▶ **Task**
In the records below, find the line holding "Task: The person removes" and the line holding "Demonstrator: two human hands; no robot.". Set down both, with every line between them, exactly.
+++
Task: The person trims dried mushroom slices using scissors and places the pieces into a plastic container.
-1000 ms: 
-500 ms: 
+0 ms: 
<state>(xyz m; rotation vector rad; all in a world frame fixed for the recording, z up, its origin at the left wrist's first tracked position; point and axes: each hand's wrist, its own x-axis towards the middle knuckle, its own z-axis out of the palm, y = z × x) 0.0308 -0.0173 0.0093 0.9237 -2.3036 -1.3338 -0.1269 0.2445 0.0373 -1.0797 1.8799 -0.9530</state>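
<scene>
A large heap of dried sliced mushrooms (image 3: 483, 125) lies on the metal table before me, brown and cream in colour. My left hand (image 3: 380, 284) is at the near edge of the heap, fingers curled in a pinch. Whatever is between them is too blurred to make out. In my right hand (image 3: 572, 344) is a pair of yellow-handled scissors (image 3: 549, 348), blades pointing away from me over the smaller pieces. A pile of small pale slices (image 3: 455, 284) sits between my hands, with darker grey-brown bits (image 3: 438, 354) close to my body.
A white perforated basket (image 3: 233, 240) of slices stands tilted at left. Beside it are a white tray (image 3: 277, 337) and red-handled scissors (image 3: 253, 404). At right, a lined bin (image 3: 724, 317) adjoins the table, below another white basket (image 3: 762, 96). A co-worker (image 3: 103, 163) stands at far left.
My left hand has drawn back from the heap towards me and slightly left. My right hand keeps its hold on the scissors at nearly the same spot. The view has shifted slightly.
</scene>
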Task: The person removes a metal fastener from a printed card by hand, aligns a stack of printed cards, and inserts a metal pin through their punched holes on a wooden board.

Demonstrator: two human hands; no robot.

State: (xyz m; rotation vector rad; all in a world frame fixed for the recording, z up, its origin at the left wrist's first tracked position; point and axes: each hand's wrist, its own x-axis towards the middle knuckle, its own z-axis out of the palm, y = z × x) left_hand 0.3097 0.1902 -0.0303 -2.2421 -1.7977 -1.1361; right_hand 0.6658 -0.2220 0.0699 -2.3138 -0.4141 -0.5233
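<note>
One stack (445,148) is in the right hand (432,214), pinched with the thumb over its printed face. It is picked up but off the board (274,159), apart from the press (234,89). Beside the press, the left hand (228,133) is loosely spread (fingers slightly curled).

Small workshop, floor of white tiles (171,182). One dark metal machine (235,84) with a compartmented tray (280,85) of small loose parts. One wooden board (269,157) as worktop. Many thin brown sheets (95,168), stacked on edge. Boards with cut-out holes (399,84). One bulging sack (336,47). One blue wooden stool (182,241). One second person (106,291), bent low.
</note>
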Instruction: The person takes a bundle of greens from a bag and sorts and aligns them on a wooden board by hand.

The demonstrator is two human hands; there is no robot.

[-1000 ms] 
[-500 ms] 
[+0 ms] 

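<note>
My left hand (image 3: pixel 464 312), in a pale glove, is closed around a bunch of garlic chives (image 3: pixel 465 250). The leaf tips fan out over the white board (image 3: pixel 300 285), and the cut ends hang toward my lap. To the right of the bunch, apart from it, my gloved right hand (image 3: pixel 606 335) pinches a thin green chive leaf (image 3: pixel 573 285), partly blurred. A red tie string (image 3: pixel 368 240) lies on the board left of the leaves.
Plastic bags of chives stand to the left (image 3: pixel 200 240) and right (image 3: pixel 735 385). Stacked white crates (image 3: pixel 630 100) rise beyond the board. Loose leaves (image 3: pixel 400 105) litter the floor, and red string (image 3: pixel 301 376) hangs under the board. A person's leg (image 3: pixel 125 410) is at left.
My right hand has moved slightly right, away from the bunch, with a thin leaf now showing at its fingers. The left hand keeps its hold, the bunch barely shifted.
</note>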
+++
▶ **Final answer**
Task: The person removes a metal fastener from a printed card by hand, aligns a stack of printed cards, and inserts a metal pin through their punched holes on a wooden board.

Demonstrator: two human hands; no robot.

Nothing else belongs in the answer.